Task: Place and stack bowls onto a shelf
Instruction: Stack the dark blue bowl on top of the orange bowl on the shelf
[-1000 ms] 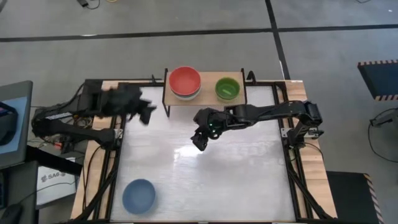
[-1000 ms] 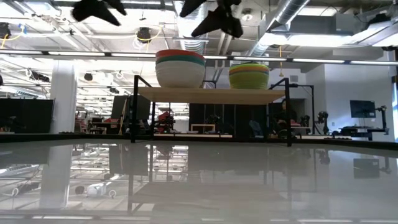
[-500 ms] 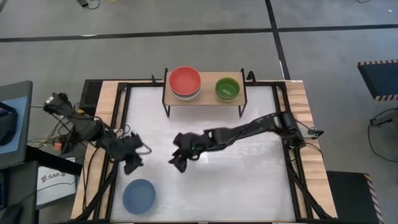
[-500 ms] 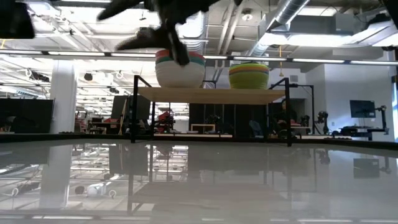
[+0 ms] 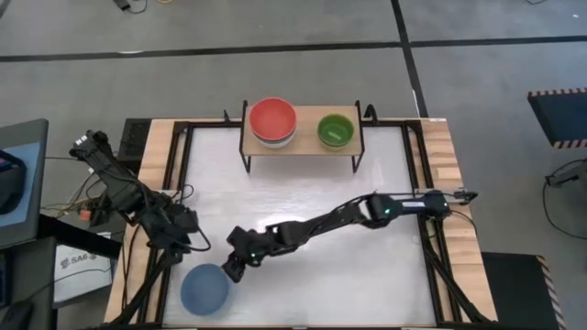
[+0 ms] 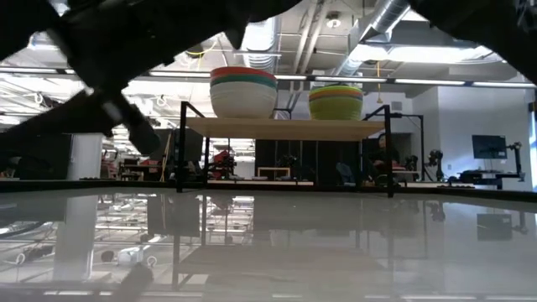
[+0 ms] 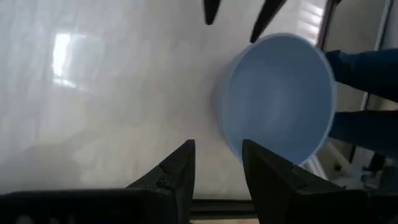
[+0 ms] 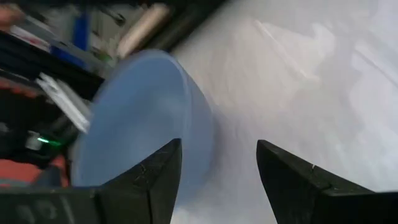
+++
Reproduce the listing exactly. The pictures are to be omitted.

Output ->
Task: Place and stack bowls onto a shelf
Instruction: Stack the dark blue bowl on top of the orange bowl on the shelf
[-1000 ms] 
[-1000 ms] 
[-500 ms] 
[-500 ms] 
[+0 ms] 
[+0 ms] 
[+0 ms] 
[+0 ms] 

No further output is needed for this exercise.